┌──
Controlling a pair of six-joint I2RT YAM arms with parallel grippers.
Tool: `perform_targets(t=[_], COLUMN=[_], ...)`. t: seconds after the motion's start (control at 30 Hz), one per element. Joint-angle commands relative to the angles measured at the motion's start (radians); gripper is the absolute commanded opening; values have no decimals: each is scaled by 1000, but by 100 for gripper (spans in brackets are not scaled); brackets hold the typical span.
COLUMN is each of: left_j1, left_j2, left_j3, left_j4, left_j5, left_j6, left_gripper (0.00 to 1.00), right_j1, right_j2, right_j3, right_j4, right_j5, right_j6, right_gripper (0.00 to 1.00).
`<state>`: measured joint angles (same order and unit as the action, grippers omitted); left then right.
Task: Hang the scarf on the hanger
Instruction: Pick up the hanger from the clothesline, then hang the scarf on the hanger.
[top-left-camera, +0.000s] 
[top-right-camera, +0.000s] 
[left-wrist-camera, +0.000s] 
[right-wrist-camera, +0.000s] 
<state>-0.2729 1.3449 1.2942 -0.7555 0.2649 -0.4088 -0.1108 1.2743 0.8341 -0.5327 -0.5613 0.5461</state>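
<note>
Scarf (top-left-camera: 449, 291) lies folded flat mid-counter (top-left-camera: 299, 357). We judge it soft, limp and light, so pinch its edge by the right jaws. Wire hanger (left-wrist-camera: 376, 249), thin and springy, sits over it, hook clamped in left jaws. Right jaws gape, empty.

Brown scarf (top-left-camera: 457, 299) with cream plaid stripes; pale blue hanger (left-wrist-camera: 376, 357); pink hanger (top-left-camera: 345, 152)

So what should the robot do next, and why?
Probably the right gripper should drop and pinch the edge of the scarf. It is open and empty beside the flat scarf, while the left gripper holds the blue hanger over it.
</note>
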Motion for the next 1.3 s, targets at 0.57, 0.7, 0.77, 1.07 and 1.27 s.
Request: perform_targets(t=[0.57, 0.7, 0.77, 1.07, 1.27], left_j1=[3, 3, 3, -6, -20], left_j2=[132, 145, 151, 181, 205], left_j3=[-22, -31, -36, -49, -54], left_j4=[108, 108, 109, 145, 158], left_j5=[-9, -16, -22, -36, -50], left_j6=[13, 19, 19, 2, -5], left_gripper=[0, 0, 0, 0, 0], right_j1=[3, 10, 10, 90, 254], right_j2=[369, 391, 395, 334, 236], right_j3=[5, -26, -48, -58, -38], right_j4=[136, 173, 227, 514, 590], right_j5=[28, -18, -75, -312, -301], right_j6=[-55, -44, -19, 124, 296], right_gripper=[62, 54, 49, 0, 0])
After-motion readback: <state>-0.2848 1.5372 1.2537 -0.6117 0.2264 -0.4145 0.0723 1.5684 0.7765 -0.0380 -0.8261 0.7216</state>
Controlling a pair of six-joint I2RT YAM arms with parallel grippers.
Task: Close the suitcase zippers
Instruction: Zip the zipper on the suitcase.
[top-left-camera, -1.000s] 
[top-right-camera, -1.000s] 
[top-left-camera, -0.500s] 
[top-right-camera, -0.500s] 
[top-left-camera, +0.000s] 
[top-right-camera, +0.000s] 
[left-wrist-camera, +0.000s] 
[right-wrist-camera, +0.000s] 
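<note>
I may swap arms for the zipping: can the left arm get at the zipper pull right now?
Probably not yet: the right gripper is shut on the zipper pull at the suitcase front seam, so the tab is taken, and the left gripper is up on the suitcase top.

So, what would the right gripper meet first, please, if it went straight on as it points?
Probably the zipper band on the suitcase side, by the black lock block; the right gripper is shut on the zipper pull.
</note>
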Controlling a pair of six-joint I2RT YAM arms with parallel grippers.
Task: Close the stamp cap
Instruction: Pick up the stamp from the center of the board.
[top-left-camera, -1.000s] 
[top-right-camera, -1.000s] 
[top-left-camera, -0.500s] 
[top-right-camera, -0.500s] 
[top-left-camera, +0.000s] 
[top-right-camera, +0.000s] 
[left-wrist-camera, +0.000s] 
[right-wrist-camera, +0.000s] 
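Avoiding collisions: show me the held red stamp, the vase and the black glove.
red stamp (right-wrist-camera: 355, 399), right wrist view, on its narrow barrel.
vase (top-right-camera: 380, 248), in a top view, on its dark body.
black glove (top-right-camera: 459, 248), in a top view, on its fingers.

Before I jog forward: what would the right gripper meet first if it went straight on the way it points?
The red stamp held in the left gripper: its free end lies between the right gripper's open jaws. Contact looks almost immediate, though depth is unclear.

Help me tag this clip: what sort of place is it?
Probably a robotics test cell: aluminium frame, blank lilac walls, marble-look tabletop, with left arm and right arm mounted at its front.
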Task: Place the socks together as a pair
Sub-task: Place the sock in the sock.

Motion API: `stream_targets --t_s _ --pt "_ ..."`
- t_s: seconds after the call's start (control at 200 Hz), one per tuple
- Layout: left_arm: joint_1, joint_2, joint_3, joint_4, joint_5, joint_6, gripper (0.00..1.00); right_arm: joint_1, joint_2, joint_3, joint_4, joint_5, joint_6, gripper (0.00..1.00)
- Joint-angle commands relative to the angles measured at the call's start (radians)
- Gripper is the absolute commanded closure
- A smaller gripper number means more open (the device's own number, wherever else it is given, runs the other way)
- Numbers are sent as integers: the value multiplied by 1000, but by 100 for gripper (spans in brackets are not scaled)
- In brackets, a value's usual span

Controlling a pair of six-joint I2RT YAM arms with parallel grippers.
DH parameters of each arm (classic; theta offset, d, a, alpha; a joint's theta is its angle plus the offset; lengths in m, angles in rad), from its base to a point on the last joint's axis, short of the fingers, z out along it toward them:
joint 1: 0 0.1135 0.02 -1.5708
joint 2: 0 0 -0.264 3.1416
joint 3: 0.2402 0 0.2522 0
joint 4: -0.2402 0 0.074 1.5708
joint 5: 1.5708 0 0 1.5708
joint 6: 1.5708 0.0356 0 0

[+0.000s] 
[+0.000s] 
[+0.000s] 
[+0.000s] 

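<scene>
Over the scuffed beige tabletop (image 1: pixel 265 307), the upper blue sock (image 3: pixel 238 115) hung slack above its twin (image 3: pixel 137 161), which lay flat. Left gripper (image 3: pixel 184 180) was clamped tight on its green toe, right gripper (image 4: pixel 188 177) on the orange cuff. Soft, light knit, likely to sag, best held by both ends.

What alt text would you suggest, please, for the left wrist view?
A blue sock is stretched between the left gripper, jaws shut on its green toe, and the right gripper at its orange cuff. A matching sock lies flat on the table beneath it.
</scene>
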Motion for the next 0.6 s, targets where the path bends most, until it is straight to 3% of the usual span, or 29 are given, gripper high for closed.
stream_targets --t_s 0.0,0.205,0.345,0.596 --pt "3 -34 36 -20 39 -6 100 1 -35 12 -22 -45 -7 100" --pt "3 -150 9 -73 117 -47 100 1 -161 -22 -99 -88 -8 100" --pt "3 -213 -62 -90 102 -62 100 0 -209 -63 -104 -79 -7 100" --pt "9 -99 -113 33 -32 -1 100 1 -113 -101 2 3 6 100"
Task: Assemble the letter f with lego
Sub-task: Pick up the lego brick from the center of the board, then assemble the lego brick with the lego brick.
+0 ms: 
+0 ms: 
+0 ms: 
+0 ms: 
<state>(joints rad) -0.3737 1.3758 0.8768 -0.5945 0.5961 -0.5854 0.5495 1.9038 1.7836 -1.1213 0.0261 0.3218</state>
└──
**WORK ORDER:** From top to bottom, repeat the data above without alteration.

**RESPONSE FOR THIS EXERCISE:**
Controlling a pair of six-joint I2RT YAM arms with parallel grippers.
Tool: `perform_targets(t=[_], COLUMN=[_], ...)`. t: seconds after the motion's start (control at 30 Hz), one per element. Joint-angle commands relative to the angles measured at the motion's start (radians); gripper is the absolute commanded opening; values have no decimals: each is scaled by 1000, but by 100 for gripper (spans in brackets are not scaled); brackets hold the typical span.
COLUMN is each of: left_j1, left_j2, left_j3, left_j4, left_j5, left_j6, left_gripper (0.00 to 1.00), right_j1, right_j2, right_j3, right_j4, right_j5, right_j6, right_gripper (0.00 to 1.00).
`<state>`: measured joint angles (same order and unit as the action, grippers omitted); left then right.
Task: Hang the scarf on the hanger
Instruction: Pick up the hanger from the clothesline, then hang the scarf on the hanger.
[top-left-camera, +0.000s] 
[top-right-camera, +0.000s] 
[left-wrist-camera, +0.000s] 
[right-wrist-camera, +0.000s] 
<state>-0.2729 1.3449 1.2942 -0.7555 0.2649 -0.4088 -0.1108 1.2743 0.8341 -0.5327 -0.5613 0.5461</state>
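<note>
Scarf (top-left-camera: 449, 291) lies folded flat mid-counter (top-left-camera: 299, 357). We judge it soft, limp and light, so pinch its edge by the right jaws. Wire hanger (left-wrist-camera: 376, 249), thin and springy, sits over it, hook clamped in left jaws. Right jaws gape, empty.

Brown scarf (top-left-camera: 457, 299) with cream plaid stripes; pale blue hanger (left-wrist-camera: 376, 357); pink hanger (top-left-camera: 345, 152)

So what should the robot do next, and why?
Probably the right gripper should drop and pinch the edge of the scarf. It is open and empty beside the flat scarf, while the left gripper holds the blue hanger over it.
</note>
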Motion for the next 1.3 s, targets at 0.57, 0.7, 0.77, 1.07 and 1.27 s.
Request: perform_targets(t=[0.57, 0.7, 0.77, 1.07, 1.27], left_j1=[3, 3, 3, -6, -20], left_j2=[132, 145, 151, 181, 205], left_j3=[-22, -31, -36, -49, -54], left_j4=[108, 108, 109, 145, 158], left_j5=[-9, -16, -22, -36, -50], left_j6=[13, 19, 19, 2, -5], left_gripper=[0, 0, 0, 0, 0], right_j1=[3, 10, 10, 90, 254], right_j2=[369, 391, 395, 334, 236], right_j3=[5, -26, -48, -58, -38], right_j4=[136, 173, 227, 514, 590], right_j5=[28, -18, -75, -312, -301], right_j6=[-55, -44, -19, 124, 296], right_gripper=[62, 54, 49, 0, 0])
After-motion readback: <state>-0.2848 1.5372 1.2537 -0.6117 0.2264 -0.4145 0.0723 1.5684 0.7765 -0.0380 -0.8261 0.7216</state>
Controlling a pair of six-joint I2RT YAM arms with parallel grippers.
Task: Close the suitcase zippers
Instruction: Zip the zipper on the suitcase.
[top-left-camera, -1.000s] 
[top-right-camera, -1.000s] 
[top-left-camera, -0.500s] 
[top-right-camera, -0.500s] 
[top-left-camera, +0.000s] 
[top-right-camera, +0.000s] 
[left-wrist-camera, +0.000s] 
[right-wrist-camera, +0.000s] 
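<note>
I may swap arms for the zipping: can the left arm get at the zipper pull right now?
Probably not yet: the right gripper is shut on the zipper pull at the suitcase front seam, so the tab is taken, and the left gripper is up on the suitcase top.

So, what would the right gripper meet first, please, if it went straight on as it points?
Probably the zipper band on the suitcase side, by the black lock block; the right gripper is shut on the zipper pull.
</note>
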Controlling a pair of six-joint I2RT YAM arms with parallel grippers.
Task: Close the stamp cap
Instruction: Pick up the stamp from the center of the board.
[top-left-camera, -1.000s] 
[top-right-camera, -1.000s] 
[top-left-camera, -0.500s] 
[top-right-camera, -0.500s] 
[top-left-camera, +0.000s] 
[top-right-camera, +0.000s] 
[left-wrist-camera, +0.000s] 
[right-wrist-camera, +0.000s] 
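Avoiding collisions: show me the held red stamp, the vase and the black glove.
red stamp (right-wrist-camera: 355, 399), right wrist view, on its narrow barrel.
vase (top-right-camera: 380, 248), in a top view, on its dark body.
black glove (top-right-camera: 459, 248), in a top view, on its fingers.

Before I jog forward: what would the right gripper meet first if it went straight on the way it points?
The red stamp held in the left gripper: its free end lies between the right gripper's open jaws. Contact looks almost immediate, though depth is unclear.

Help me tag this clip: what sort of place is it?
Probably a robotics test cell: aluminium frame, blank lilac walls, marble-look tabletop, with left arm and right arm mounted at its front.
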Task: Place the socks together as a pair
Sub-task: Place the sock in the sock.

Motion API: `stream_targets --t_s _ --pt "_ ..."`
- t_s: seconds after the call's start (control at 200 Hz), one per tuple
- Layout: left_arm: joint_1, joint_2, joint_3, joint_4, joint_5, joint_6, gripper (0.00..1.00); right_arm: joint_1, joint_2, joint_3, joint_4, joint_5, joint_6, gripper (0.00..1.00)
- Joint-angle commands relative to the angles measured at the call's start (radians)
- Gripper is the absolute commanded closure
- A smaller gripper number means more open (the device's own number, wherever else it is given, runs the other way)
- Numbers are sent as integers: the value multiplied by 1000, but by 100 for gripper (spans in brackets are not scaled)
- In brackets, a value's usual span

Controlling a pair of six-joint I2RT YAM arms with parallel grippers.
DH parameters of each arm (classic; theta offset, d, a, alpha; a joint's theta is its angle plus the offset; lengths in m, angles in rad), from its base to a point on the last joint's axis, short of the fingers, z out along it toward them:
joint 1: 0 0.1135 0.02 -1.5708
joint 2: 0 0 -0.264 3.1416
joint 3: 0.2402 0 0.2522 0
joint 4: -0.2402 0 0.074 1.5708
joint 5: 1.5708 0 0 1.5708
joint 6: 1.5708 0.0356 0 0

[+0.000s] 
[+0.000s] 
[+0.000s] 
[+0.000s] 

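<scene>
Over the scuffed beige tabletop (image 1: pixel 265 307), the upper blue sock (image 3: pixel 238 115) hung slack above its twin (image 3: pixel 137 161), which lay flat. Left gripper (image 3: pixel 184 180) was clamped tight on its green toe, right gripper (image 4: pixel 188 177) on the orange cuff. Soft, light knit, likely to sag, best held by both ends.

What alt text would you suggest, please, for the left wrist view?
A blue sock is stretched between the left gripper, jaws shut on its green toe, and the right gripper at its orange cuff. A matching sock lies flat on the table beneath it.
</scene>
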Motion for the next 0.6 s, targets where the path bends most, until it is straight to 3% of the usual span, or 29 are given, gripper high for closed.
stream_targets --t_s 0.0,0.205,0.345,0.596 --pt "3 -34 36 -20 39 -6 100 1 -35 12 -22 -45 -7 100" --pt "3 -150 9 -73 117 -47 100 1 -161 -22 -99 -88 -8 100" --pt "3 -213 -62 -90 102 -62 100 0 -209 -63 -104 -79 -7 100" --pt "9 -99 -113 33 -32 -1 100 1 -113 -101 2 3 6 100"
Task: Assemble the letter f with lego
Sub-task: Pick up the lego brick from the center of the board, then assemble the lego brick with the lego brick.
+0 ms: 
+0 ms: 
+0 ms: 
+0 ms: 
<state>(joints rad) -0.3737 1.3758 0.8768 -0.5945 0.5961 -0.5854 0.5495 1.9038 1.7836 -1.1213 0.0261 0.3218</state>

Above is the complete output.